[WHAT IS REQUIRED] Repeat the data exactly. Pictures are not part of the copy.

[Records contained in a dataset]
____________________

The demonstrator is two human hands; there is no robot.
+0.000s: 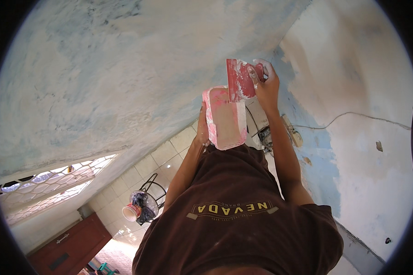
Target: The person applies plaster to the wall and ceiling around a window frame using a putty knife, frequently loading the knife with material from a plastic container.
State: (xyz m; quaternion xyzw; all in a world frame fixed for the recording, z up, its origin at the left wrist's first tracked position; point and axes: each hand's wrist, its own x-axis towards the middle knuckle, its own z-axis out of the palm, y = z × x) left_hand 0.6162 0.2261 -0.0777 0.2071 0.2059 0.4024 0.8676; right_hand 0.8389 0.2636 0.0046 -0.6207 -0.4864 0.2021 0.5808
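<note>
My left hand [202,124] grips a pink plastic tray [211,130] by its left side, in front of my chest. Greyish-beige paste [228,120] covers much of the tray's inside, and white smears coat its rim. In my right hand [268,85] is a red plastic putty spreader [241,81], held by its handle with the thumb on its face. Its broad blade stands at the tray's far right end, with the lower corner overlapping the rim; whether they touch I cannot tell. White paste clings to the spreader and to my right fingers.
A patchy, skim-coated wall [101,87] rises ahead and left, meeting another wall [367,82] at right, where a thin cable [353,113] hangs. Behind at lower left are a stool [157,185] bearing a bag and a tub [131,211], a grilled window [55,183] and a dark red door [69,243].
</note>
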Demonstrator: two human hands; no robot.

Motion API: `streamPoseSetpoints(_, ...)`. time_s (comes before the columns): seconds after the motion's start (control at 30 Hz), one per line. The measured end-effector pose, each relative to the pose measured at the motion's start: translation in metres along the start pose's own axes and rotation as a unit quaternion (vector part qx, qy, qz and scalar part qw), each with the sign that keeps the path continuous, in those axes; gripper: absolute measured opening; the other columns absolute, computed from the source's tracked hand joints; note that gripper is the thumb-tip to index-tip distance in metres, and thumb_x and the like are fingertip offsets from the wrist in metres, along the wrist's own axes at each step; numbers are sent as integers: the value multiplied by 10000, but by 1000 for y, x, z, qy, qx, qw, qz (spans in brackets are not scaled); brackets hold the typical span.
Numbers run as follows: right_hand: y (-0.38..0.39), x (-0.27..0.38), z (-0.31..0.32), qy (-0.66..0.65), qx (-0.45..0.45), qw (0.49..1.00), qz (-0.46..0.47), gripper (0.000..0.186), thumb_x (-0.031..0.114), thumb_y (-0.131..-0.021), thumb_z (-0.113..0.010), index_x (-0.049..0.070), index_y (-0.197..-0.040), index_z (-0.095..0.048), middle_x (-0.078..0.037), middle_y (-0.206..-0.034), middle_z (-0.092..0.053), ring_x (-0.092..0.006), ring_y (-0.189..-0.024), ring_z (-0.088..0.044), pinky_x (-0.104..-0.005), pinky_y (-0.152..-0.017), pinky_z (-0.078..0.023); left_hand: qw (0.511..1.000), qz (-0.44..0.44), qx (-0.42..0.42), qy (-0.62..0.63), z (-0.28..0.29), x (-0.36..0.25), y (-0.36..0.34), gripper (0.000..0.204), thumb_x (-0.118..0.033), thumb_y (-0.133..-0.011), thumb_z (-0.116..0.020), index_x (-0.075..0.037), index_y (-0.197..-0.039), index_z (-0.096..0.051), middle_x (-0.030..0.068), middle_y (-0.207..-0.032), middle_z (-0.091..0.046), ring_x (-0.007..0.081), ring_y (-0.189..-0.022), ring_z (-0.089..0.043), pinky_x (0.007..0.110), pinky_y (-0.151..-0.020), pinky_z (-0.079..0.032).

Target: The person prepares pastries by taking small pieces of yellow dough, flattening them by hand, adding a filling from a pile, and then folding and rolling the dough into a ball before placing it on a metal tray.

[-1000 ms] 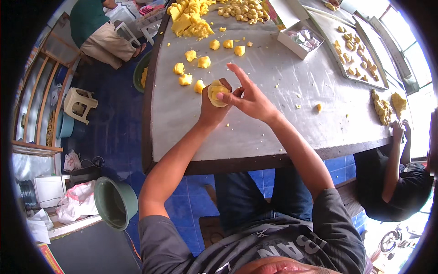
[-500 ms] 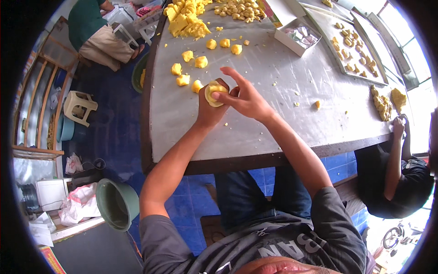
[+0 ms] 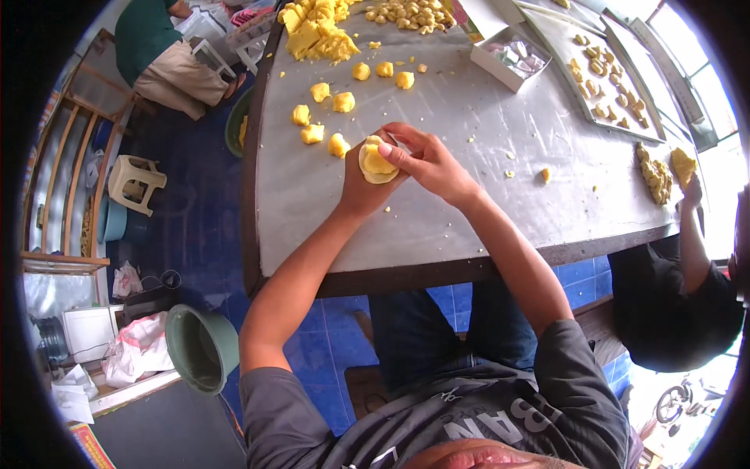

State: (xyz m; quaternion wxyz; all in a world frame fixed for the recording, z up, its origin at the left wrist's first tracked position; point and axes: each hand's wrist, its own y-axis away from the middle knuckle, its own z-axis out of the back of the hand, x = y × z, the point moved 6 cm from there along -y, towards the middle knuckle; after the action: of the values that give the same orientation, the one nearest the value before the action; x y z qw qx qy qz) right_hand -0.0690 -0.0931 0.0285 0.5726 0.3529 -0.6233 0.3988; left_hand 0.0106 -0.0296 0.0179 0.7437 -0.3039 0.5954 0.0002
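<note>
My left hand (image 3: 361, 186) is curled round a pale dough round (image 3: 380, 178), with a lump of yellow filling (image 3: 376, 161) lying on top of it. The thumb of my right hand (image 3: 437, 168) presses on the filling's upper edge. The other right fingers are bent round the far side, touching my left hand, and are partly hidden. Just beyond my hands lie several small yellow lumps (image 3: 343, 102) on the metal table (image 3: 328, 234).
A large yellow mass (image 3: 312, 35) and a pile of small tan pieces (image 3: 410, 16) lie at the far side. A white box (image 3: 508, 74) and a tray (image 3: 598, 121) of shaped pieces stand at right. There a co-worker's hand (image 3: 692, 190) touches a dough lump (image 3: 683, 166).
My right fingers have drawn in from stretched out to curled round the dough. The right thumb has shifted to the filling's upper edge. The co-worker's hand has moved up to the dough lump.
</note>
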Motion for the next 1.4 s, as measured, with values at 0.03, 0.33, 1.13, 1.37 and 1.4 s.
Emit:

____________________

[TASK RESULT]
The demonstrator is two human hands; there is no robot.
+0.000s: 
Target: The person applies plaster to the wall and ceiling around a window frame using a putty knife, frequently loading the knife with material from a plastic container.
State: (xyz m; quaternion xyzw; all in a world frame fixed for the recording, z up, its origin at the left wrist's first tracked position; point and axes: each hand's wrist, its own x-axis towards the middle knuckle, its own z-axis out of the palm, y = z × x) left_hand 0.6162 0.2261 -0.0777 0.2071 0.2059 0.4024 0.8676; right_hand 0.8389 0.2636 0.0046 -0.6207 -0.4864 0.2021 0.5808
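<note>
My left hand [202,124] grips a pink plastic tray [211,130] by its left side, in front of my chest. Greyish-beige paste [228,120] covers much of the tray's inside, and white smears coat its rim. In my right hand [268,85] is a red plastic putty spreader [241,81], held by its handle with the thumb on its face. Its broad blade stands at the tray's far right end, with the lower corner overlapping the rim; whether they touch I cannot tell. White paste clings to the spreader and to my right fingers.
A patchy, skim-coated wall [101,87] rises ahead and left, meeting another wall [367,82] at right, where a thin cable [353,113] hangs. Behind at lower left are a stool [157,185] bearing a bag and a tub [131,211], a grilled window [55,183] and a dark red door [69,243].
</note>
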Demonstrator: two human hands; no robot.

Motion API: `streamPoseSetpoints(_, ...)`. time_s (comes before the columns): seconds after the motion's start (control at 30 Hz), one per line. The measured end-effector pose, each relative to the pose measured at the motion's start: translation in metres along the start pose's own axes and rotation as a unit quaternion (vector part qx, qy, qz and scalar part qw), each with the sign that keeps the path continuous, in those axes; gripper: absolute measured opening; the other columns absolute, computed from the source's tracked hand joints; note that gripper is the thumb-tip to index-tip distance in metres, and thumb_x and the like are fingertip offsets from the wrist in metres, along the wrist's own axes at each step; numbers are sent as integers: the value multiplied by 10000, but by 1000 for y, x, z, qy, qx, qw, qz (spans in brackets are not scaled); brackets hold the typical span.
Numbers run as follows: right_hand: y (-0.38..0.39), x (-0.27..0.38), z (-0.31..0.32), qy (-0.66..0.65), qx (-0.45..0.45), qw (0.49..1.00), qz (-0.46..0.47), gripper (0.000..0.186), thumb_x (-0.031..0.114), thumb_y (-0.131..-0.021), thumb_z (-0.113..0.010), index_x (-0.049..0.070), index_y (-0.197..-0.040), index_z (-0.095..0.048), middle_x (-0.078..0.037), middle_y (-0.206..-0.034), middle_z (-0.092..0.053), ring_x (-0.092..0.006), ring_y (-0.189..-0.024), ring_z (-0.088..0.044), pinky_x (-0.104..-0.005), pinky_y (-0.152..-0.017), pinky_z (-0.078..0.023); left_hand: qw (0.511..1.000), qz (-0.44..0.44), qx (-0.42..0.42), qy (-0.62..0.63), z (-0.28..0.29), x (-0.36..0.25), y (-0.36..0.34), gripper (0.000..0.204), thumb_x (-0.118..0.033), thumb_y (-0.133..-0.011), thumb_z (-0.116..0.020), index_x (-0.075..0.037), index_y (-0.197..-0.039), index_z (-0.096..0.051), middle_x (-0.030..0.068), middle_y (-0.207..-0.032), middle_z (-0.091..0.046), ring_x (-0.007..0.081), ring_y (-0.189..-0.022), ring_z (-0.089..0.043), pinky_x (0.007..0.110), pinky_y (-0.151..-0.020), pinky_z (-0.079..0.032).

Target: The person prepares pastries by taking small pieces of yellow dough, flattening them by hand, adding a filling from a pile, and then folding and rolling the dough into a ball before placing it on a metal tray.

[-1000 ms] 
[-500 ms] 
[+0 ms] 

State: (xyz m; quaternion wxyz; all in a world frame fixed for the recording, z up, its origin at the left wrist's first tracked position; point and axes: each hand's wrist, its own y-axis away from the middle knuckle, its own z-axis out of the back of the hand, x = y × z, the point moved 6 cm from there along -y, towards the middle knuckle; after the action: of the values that give the same orientation, the one nearest the value before the action; x y z qw qx qy qz) right_hand -0.0690 -0.0931 0.0285 0.5726 0.3529 -0.6233 0.3988; left_hand 0.0106 -0.0296 0.0179 0.7437 -0.3039 0.5954 0.0002
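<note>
My left hand (image 3: 361, 186) is curled round a pale dough round (image 3: 380, 178), with a lump of yellow filling (image 3: 376, 161) lying on top of it. The thumb of my right hand (image 3: 437, 168) presses on the filling's upper edge. The other right fingers are bent round the far side, touching my left hand, and are partly hidden. Just beyond my hands lie several small yellow lumps (image 3: 343, 102) on the metal table (image 3: 328, 234).
A large yellow mass (image 3: 312, 35) and a pile of small tan pieces (image 3: 410, 16) lie at the far side. A white box (image 3: 508, 74) and a tray (image 3: 598, 121) of shaped pieces stand at right. There a co-worker's hand (image 3: 692, 190) touches a dough lump (image 3: 683, 166).
My right fingers have drawn in from stretched out to curled round the dough. The right thumb has shifted to the filling's upper edge. The co-worker's hand has moved up to the dough lump.
</note>
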Motion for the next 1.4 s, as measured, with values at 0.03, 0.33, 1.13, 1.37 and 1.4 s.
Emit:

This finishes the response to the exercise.